## Work instructions
Where the string "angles" occurs in the material below, report the whole line.

## Task input
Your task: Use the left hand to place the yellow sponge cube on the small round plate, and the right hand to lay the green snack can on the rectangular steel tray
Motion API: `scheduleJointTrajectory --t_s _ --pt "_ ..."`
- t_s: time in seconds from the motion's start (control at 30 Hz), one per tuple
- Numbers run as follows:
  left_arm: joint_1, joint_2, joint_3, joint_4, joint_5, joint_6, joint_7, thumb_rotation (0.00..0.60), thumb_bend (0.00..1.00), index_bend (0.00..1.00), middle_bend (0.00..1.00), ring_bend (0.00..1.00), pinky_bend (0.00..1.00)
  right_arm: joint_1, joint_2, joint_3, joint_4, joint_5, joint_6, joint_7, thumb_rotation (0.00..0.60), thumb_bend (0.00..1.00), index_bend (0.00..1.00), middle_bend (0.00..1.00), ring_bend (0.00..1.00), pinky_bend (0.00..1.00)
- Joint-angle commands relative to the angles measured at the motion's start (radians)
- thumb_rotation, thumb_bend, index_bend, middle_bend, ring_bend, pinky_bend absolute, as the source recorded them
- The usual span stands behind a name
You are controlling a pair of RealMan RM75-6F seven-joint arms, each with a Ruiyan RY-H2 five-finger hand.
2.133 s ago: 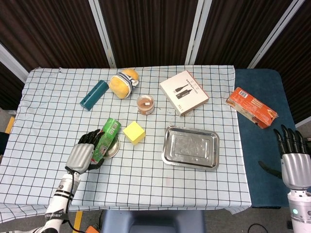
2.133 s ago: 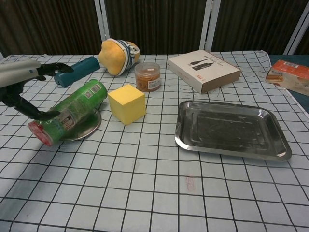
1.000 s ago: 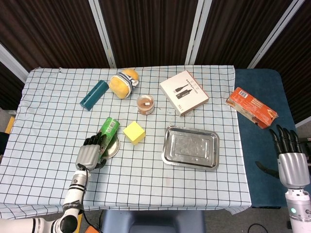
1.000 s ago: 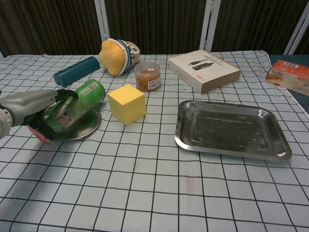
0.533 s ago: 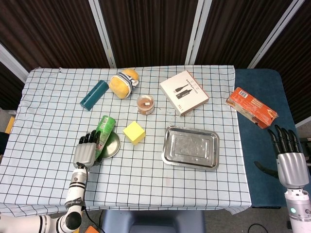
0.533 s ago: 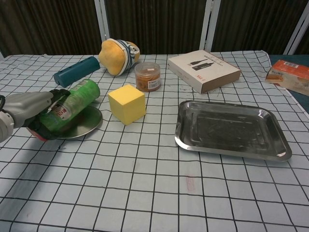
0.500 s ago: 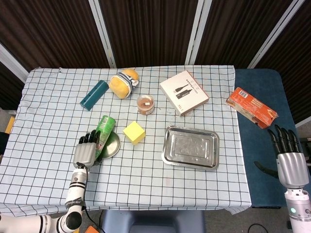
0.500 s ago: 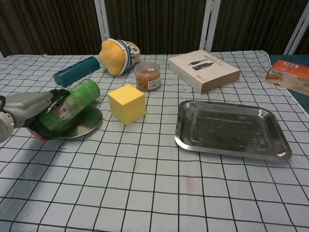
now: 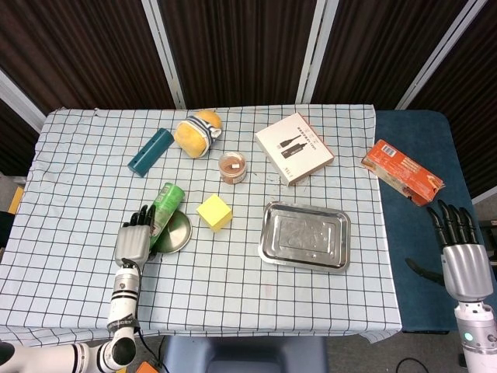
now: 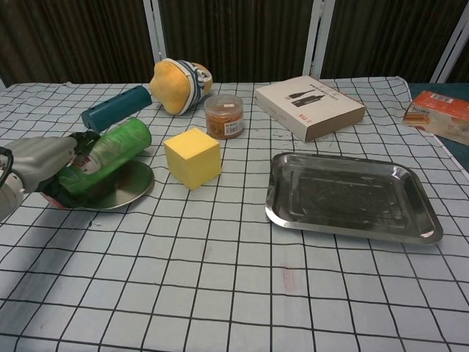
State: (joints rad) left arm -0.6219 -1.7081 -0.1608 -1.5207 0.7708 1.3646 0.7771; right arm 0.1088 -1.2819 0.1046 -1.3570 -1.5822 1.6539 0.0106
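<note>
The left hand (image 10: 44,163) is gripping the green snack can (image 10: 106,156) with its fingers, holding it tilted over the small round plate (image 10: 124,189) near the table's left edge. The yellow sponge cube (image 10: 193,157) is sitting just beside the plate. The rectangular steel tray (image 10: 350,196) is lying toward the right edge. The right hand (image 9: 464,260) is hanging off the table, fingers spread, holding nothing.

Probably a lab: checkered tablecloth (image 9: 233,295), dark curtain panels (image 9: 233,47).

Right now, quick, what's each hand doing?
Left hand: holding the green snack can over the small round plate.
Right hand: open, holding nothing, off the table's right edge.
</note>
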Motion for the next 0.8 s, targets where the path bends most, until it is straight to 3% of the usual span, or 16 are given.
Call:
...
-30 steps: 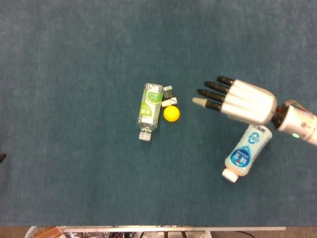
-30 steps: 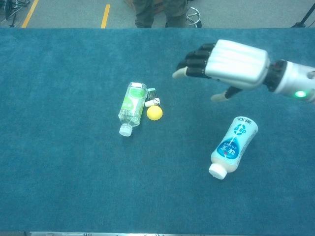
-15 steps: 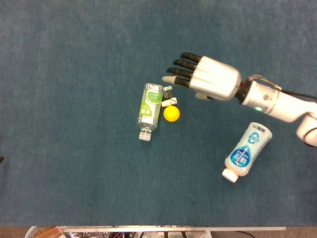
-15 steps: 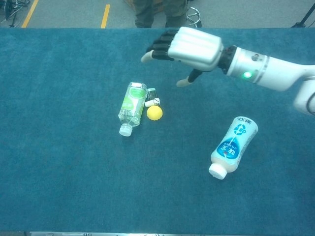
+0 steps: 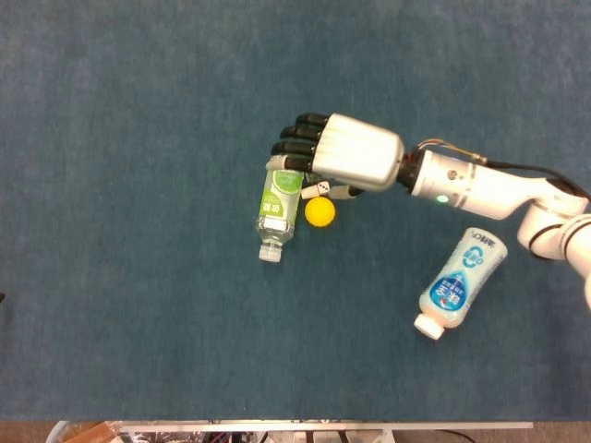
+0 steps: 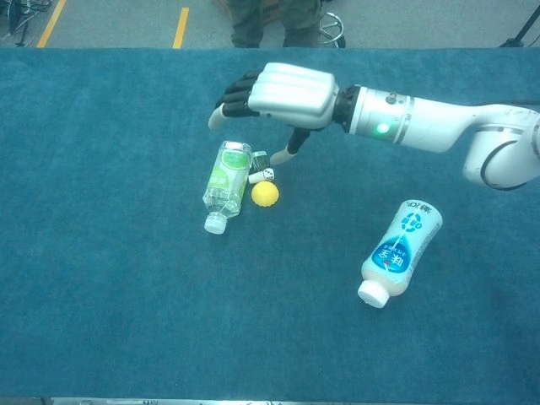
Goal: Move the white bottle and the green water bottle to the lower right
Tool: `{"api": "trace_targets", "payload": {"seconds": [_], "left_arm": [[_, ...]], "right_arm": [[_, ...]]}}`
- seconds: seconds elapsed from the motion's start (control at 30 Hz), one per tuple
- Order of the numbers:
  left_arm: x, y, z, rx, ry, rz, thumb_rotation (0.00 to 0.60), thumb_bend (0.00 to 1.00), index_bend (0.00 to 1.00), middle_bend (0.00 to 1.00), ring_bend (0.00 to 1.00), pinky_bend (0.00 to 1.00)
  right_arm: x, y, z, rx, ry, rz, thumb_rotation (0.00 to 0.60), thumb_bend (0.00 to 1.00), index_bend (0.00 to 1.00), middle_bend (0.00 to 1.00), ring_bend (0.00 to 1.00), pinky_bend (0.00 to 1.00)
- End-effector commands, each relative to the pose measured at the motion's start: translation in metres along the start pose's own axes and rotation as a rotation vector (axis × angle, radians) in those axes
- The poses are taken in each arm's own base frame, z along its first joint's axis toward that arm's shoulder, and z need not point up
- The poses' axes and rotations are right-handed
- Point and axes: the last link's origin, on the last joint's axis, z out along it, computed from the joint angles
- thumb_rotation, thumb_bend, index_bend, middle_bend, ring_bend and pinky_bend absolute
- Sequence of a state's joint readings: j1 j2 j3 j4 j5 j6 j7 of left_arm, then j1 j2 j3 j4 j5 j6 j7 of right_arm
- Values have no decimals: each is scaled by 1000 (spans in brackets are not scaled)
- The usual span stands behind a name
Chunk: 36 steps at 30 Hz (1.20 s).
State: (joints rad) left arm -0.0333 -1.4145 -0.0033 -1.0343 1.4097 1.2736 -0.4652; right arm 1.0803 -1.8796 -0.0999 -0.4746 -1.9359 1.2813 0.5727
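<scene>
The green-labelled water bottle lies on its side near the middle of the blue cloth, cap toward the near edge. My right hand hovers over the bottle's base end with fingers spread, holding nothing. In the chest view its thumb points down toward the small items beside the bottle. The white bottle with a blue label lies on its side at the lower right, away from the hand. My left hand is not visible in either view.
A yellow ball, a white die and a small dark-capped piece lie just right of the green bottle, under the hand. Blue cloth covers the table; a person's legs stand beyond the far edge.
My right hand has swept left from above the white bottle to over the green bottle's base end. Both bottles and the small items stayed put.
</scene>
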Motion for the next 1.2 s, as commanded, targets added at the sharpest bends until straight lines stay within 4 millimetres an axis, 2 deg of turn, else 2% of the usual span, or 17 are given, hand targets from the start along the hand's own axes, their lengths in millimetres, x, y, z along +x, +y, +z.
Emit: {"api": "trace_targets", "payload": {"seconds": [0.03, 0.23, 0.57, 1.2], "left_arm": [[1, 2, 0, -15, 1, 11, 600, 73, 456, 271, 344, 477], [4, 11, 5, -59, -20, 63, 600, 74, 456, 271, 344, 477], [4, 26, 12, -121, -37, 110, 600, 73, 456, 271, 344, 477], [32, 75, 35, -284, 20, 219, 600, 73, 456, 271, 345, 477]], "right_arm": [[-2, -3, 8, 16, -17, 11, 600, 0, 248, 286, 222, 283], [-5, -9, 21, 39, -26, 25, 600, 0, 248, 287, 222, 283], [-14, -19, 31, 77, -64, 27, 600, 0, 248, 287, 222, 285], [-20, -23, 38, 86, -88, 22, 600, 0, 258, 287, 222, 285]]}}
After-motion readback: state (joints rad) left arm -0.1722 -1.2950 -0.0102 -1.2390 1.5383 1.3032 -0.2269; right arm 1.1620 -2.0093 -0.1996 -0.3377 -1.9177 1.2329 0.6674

## Reply
- Joint-angle commands relative to the angles measured at the motion's start (radians)
- Point and axes: the last link's origin, on the last joint's axis, z out along it, computed from the joint angles

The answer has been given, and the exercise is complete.